# DATA FOR REVIEW
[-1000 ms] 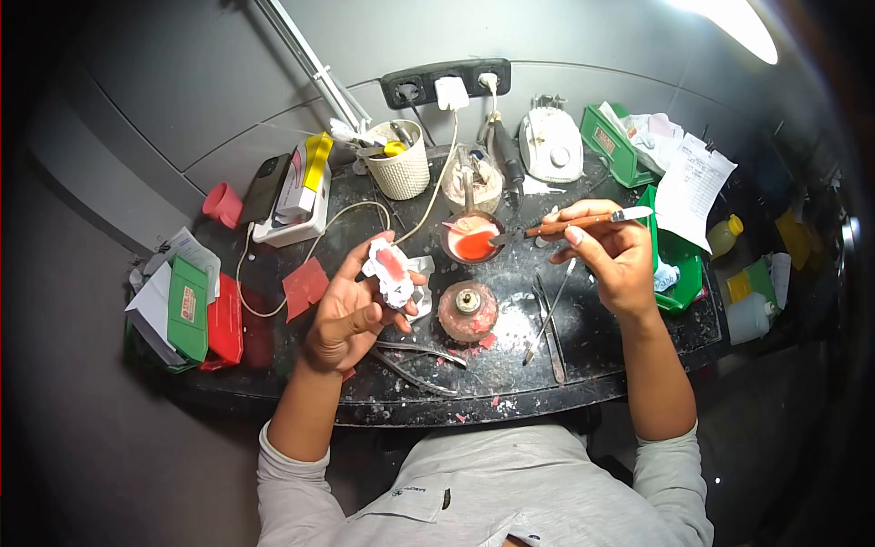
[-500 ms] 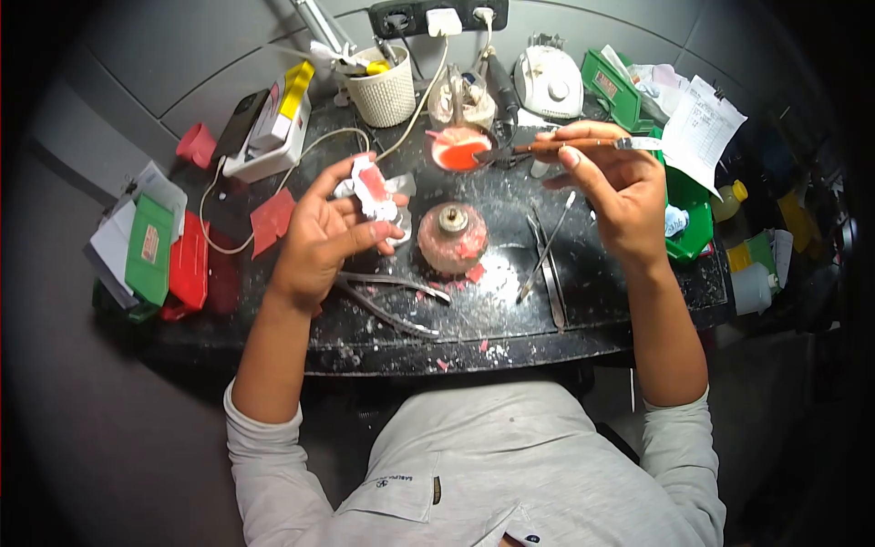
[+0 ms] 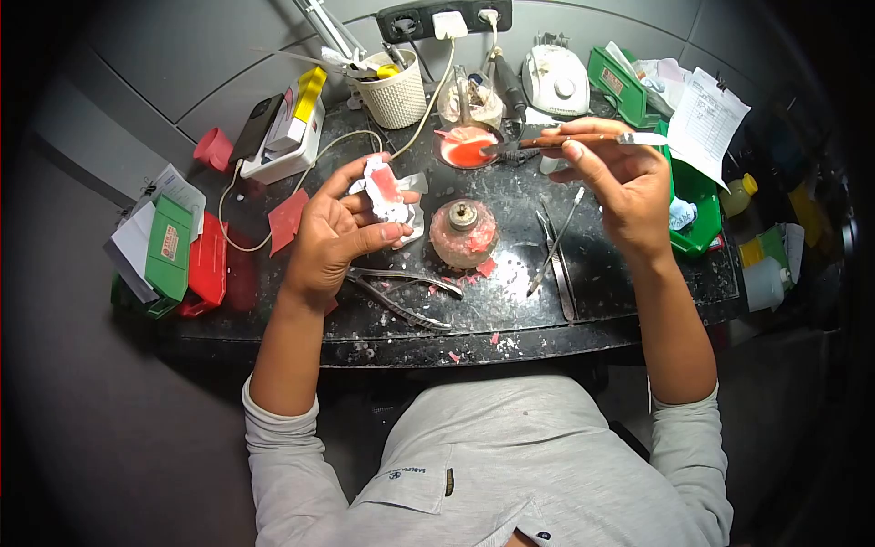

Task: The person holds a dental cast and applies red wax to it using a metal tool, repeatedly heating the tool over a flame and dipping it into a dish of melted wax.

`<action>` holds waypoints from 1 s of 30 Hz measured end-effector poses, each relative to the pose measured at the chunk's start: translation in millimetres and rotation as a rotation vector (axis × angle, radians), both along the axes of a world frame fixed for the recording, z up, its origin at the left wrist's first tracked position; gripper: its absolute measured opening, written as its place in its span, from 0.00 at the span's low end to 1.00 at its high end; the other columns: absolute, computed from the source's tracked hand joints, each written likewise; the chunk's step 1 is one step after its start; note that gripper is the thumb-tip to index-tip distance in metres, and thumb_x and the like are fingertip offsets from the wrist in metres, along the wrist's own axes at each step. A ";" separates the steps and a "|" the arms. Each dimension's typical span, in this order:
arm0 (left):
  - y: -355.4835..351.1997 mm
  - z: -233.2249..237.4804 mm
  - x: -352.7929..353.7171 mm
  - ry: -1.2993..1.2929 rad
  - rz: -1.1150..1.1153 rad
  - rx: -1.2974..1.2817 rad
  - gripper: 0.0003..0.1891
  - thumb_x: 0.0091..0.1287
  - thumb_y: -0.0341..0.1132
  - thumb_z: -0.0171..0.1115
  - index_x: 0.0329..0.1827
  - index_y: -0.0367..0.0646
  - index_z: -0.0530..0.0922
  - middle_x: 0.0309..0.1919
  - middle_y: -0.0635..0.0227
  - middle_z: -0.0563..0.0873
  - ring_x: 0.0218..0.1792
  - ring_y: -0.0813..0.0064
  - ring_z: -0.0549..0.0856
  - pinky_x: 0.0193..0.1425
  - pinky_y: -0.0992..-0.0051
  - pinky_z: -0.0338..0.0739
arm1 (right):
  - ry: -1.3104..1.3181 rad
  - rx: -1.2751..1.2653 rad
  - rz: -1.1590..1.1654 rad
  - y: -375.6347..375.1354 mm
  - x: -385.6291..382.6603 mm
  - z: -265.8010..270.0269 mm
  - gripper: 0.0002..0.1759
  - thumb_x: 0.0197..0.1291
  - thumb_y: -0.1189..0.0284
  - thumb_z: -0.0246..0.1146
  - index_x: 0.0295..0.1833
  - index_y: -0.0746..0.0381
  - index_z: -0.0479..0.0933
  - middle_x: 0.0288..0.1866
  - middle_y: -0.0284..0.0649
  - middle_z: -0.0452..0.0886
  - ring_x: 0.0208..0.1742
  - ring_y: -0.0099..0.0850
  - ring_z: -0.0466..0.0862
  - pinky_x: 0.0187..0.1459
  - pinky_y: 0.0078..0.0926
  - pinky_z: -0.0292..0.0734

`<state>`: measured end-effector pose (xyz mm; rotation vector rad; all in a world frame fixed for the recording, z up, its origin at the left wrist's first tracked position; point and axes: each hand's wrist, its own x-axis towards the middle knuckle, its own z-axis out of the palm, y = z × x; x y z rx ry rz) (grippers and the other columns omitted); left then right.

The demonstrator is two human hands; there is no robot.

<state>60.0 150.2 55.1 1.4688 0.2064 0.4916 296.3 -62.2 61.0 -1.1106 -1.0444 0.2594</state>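
Head view: dark speckled bench carries all items. Left hand is raised over its left half, right hand over its right half. Round burner stands between them, with pliers lying near the front edge and a red-filled dish behind the burner. Left grip is closed around a white cast with a pink patch. Right grip pinches a wooden-handled tool, its tip over the dish.
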 end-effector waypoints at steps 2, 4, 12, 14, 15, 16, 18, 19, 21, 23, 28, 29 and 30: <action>0.7 -1.1 -0.7 0.001 0.007 0.027 0.43 0.61 0.30 0.73 0.78 0.30 0.61 0.56 0.37 0.86 0.43 0.67 0.91 0.51 0.70 0.87 | 0.051 0.012 0.001 -3.1 2.5 1.7 0.11 0.70 0.79 0.67 0.54 0.72 0.81 0.50 0.50 0.90 0.49 0.35 0.91 0.46 0.30 0.91; 3.0 -0.8 -3.8 0.004 0.017 0.056 0.43 0.62 0.33 0.73 0.78 0.29 0.62 0.56 0.37 0.86 0.42 0.67 0.91 0.52 0.69 0.87 | 0.086 -0.007 0.084 -6.9 3.0 3.7 0.11 0.70 0.79 0.67 0.54 0.72 0.81 0.50 0.51 0.90 0.50 0.36 0.91 0.46 0.31 0.91; 1.9 -3.3 -8.0 0.004 -0.105 0.029 0.37 0.58 0.35 0.78 0.69 0.32 0.73 0.49 0.58 0.89 0.47 0.75 0.88 0.57 0.74 0.83 | 0.096 -0.070 0.209 -4.0 -5.4 -2.4 0.10 0.69 0.81 0.65 0.54 0.71 0.81 0.49 0.51 0.90 0.51 0.36 0.91 0.45 0.31 0.92; 3.8 -0.5 -10.6 0.054 -0.141 0.031 0.36 0.57 0.36 0.79 0.68 0.33 0.74 0.48 0.61 0.89 0.48 0.75 0.88 0.59 0.74 0.82 | 0.091 -0.072 0.207 -4.4 -6.1 -2.2 0.10 0.69 0.81 0.65 0.54 0.71 0.81 0.49 0.51 0.90 0.51 0.36 0.91 0.45 0.31 0.92; 5.8 0.8 -12.3 0.105 -0.178 0.036 0.35 0.56 0.36 0.80 0.66 0.33 0.76 0.48 0.64 0.88 0.49 0.76 0.88 0.60 0.74 0.81 | 0.090 -0.076 0.200 -4.4 -6.1 -2.2 0.10 0.69 0.81 0.65 0.53 0.71 0.81 0.49 0.51 0.90 0.51 0.36 0.91 0.45 0.31 0.92; 8.6 -0.1 -13.9 0.105 -0.176 0.034 0.35 0.56 0.36 0.80 0.66 0.33 0.76 0.48 0.64 0.88 0.49 0.76 0.88 0.60 0.74 0.81 | 0.090 -0.081 0.194 -4.2 -6.2 -2.1 0.10 0.69 0.81 0.65 0.53 0.71 0.81 0.49 0.51 0.90 0.51 0.36 0.91 0.45 0.31 0.92; 13.8 -3.2 -16.4 0.352 -0.342 0.130 0.44 0.47 0.46 0.83 0.67 0.31 0.76 0.54 0.54 0.88 0.50 0.70 0.89 0.61 0.71 0.81 | 0.090 -0.079 0.198 -3.9 -6.7 -2.1 0.10 0.69 0.81 0.65 0.53 0.71 0.81 0.49 0.51 0.90 0.51 0.36 0.91 0.45 0.32 0.92; 14.8 -1.1 -15.7 0.380 -0.442 0.131 0.45 0.45 0.44 0.85 0.66 0.31 0.76 0.56 0.53 0.88 0.56 0.67 0.89 0.66 0.68 0.80 | 0.090 -0.076 0.200 -3.9 -6.8 -2.2 0.10 0.68 0.81 0.65 0.53 0.71 0.81 0.49 0.52 0.90 0.51 0.37 0.91 0.45 0.32 0.92; 9.7 -11.1 -11.4 0.229 -0.506 0.136 0.44 0.46 0.42 0.86 0.66 0.31 0.76 0.56 0.52 0.89 0.59 0.63 0.88 0.68 0.65 0.79 | 0.088 -0.063 0.193 -4.4 -6.6 -2.5 0.10 0.70 0.80 0.65 0.53 0.71 0.81 0.49 0.52 0.90 0.51 0.38 0.92 0.44 0.32 0.92; 10.0 -9.8 -10.4 0.239 -0.496 0.134 0.44 0.47 0.42 0.85 0.66 0.31 0.76 0.56 0.51 0.89 0.61 0.62 0.87 0.69 0.65 0.78 | 0.086 -0.049 0.183 -5.3 -5.0 -1.6 0.10 0.71 0.78 0.64 0.54 0.71 0.81 0.49 0.53 0.90 0.51 0.39 0.92 0.44 0.32 0.92; 6.9 -7.7 -8.0 0.246 -0.465 0.149 0.42 0.47 0.41 0.85 0.66 0.32 0.76 0.57 0.49 0.88 0.61 0.62 0.87 0.69 0.66 0.78 | 0.127 -0.090 0.140 -11.7 2.3 2.4 0.15 0.78 0.70 0.59 0.55 0.72 0.80 0.50 0.56 0.88 0.49 0.43 0.92 0.44 0.34 0.92; 6.6 -7.2 -8.1 0.226 -0.478 0.132 0.38 0.51 0.36 0.83 0.65 0.33 0.76 0.58 0.51 0.88 0.60 0.65 0.87 0.69 0.67 0.77 | 0.161 -0.078 0.139 -12.5 2.1 3.3 0.14 0.78 0.70 0.59 0.54 0.73 0.81 0.49 0.55 0.89 0.49 0.43 0.92 0.44 0.34 0.92; 6.3 -6.7 -8.2 0.207 -0.491 0.116 0.34 0.54 0.32 0.82 0.65 0.34 0.76 0.58 0.53 0.88 0.59 0.68 0.87 0.69 0.69 0.77 | 0.158 -0.075 0.139 -13.0 2.0 3.6 0.14 0.78 0.70 0.59 0.54 0.73 0.81 0.49 0.55 0.89 0.49 0.43 0.92 0.44 0.34 0.92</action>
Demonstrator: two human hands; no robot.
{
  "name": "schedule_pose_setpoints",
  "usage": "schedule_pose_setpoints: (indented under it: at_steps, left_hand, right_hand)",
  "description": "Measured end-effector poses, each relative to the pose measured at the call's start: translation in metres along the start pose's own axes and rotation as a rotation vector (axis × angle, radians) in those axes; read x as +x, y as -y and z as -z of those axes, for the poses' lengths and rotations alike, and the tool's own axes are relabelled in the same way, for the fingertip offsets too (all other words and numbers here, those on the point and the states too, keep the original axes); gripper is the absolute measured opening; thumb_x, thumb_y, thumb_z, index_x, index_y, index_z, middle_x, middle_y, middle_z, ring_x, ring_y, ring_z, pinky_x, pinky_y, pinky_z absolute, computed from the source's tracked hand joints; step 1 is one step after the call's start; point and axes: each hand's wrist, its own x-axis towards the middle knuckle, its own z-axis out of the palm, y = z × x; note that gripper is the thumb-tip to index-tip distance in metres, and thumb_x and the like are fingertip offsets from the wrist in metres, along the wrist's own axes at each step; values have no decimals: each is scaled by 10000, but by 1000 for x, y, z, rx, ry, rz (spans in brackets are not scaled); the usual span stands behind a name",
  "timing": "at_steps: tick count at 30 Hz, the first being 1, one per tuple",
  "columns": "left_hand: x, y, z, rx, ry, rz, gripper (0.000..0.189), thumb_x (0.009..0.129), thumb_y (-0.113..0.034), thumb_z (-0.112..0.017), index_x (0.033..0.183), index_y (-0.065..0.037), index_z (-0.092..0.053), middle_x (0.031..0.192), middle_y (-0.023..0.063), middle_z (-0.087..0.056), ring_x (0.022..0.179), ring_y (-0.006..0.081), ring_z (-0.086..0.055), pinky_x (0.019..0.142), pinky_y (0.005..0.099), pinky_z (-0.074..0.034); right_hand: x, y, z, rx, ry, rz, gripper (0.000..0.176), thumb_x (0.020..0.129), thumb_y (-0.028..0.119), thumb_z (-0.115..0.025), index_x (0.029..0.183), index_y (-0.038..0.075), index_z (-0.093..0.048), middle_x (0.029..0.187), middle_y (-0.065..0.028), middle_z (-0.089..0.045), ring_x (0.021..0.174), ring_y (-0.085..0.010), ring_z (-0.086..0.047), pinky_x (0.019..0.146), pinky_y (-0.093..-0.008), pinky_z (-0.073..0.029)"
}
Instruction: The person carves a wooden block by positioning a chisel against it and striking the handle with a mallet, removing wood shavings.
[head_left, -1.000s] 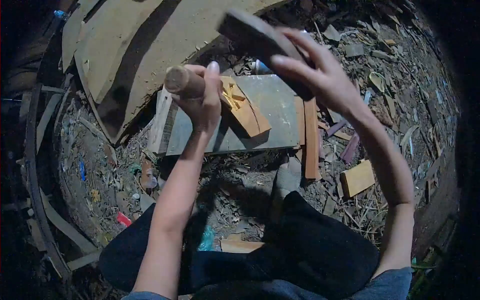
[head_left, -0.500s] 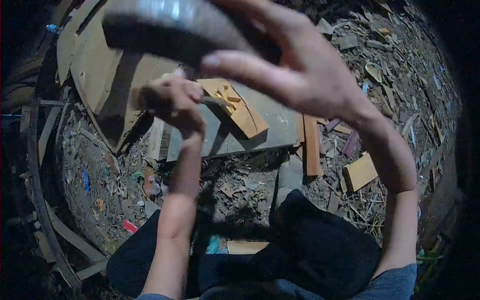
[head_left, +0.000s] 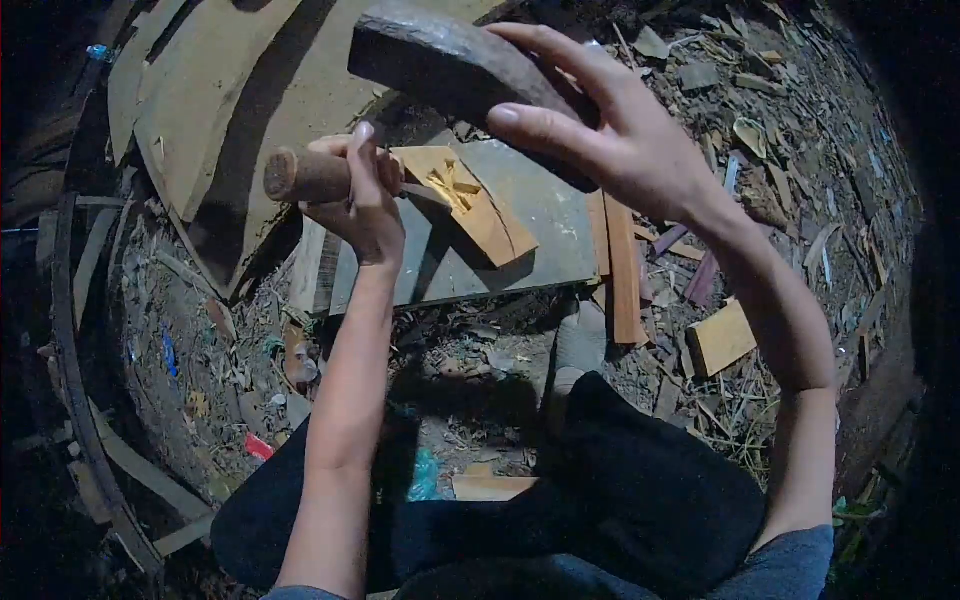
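Observation:
My left hand (head_left: 368,200) is closed around a chisel (head_left: 312,177) with a thick round wooden handle. The chisel lies slanted, and its narrow blade reaches to the carved hollow of a yellowish wood block (head_left: 497,228). Loose chips and curled shavings sit in that hollow. Above and to the right, my right hand (head_left: 640,135) grips a long, dark, heavy-looking block (head_left: 440,65) by one end, thumb along the near side. This dark block is raised apart from the chisel handle. Under the wood block is a flat grey board (head_left: 560,230).
Large flat slabs (head_left: 200,130) lean at the upper left. Reddish wood strips (head_left: 626,285) and a yellow offcut (head_left: 722,340) lie right of the board. Wood scraps and debris cover the ground. My shoe (head_left: 580,340) is just before the board.
The dark block in my right hand has swung right and away from above the chisel handle, and is less blurred. My left hand keeps the chisel in nearly the same place.

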Motion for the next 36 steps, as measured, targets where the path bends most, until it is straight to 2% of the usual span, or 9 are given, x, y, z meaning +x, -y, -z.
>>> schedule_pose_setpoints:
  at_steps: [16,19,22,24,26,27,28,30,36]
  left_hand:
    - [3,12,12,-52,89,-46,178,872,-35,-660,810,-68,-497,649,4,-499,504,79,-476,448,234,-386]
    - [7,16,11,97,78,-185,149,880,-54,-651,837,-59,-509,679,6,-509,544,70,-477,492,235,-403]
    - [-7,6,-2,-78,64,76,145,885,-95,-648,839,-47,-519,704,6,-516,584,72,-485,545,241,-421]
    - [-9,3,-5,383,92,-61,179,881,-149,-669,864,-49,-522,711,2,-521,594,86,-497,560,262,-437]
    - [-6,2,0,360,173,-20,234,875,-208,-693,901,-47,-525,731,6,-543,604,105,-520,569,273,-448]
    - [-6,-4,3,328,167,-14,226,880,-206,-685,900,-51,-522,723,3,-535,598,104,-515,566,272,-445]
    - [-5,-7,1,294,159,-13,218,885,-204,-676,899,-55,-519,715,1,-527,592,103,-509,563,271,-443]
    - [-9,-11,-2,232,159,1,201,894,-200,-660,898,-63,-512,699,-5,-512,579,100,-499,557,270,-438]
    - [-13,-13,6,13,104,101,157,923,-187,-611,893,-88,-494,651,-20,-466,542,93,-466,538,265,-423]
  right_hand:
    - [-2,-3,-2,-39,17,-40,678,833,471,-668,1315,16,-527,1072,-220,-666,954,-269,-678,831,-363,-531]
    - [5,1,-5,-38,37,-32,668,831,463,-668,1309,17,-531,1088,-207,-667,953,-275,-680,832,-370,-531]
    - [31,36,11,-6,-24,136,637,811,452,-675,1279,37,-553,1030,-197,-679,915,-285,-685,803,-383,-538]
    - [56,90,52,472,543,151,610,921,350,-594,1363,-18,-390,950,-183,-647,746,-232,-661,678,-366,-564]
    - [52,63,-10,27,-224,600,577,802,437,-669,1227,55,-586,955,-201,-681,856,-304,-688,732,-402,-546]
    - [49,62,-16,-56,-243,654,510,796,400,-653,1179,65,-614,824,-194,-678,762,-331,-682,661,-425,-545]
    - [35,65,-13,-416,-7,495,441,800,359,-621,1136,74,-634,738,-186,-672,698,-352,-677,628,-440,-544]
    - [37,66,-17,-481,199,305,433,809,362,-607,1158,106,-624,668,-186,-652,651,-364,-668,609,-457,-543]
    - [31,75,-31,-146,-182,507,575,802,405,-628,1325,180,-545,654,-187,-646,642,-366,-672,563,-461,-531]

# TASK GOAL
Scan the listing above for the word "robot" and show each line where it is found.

# WORKED SOLUTION
The demonstrator is two human hands; there is no robot.
Demonstrator: two human hands; no robot.

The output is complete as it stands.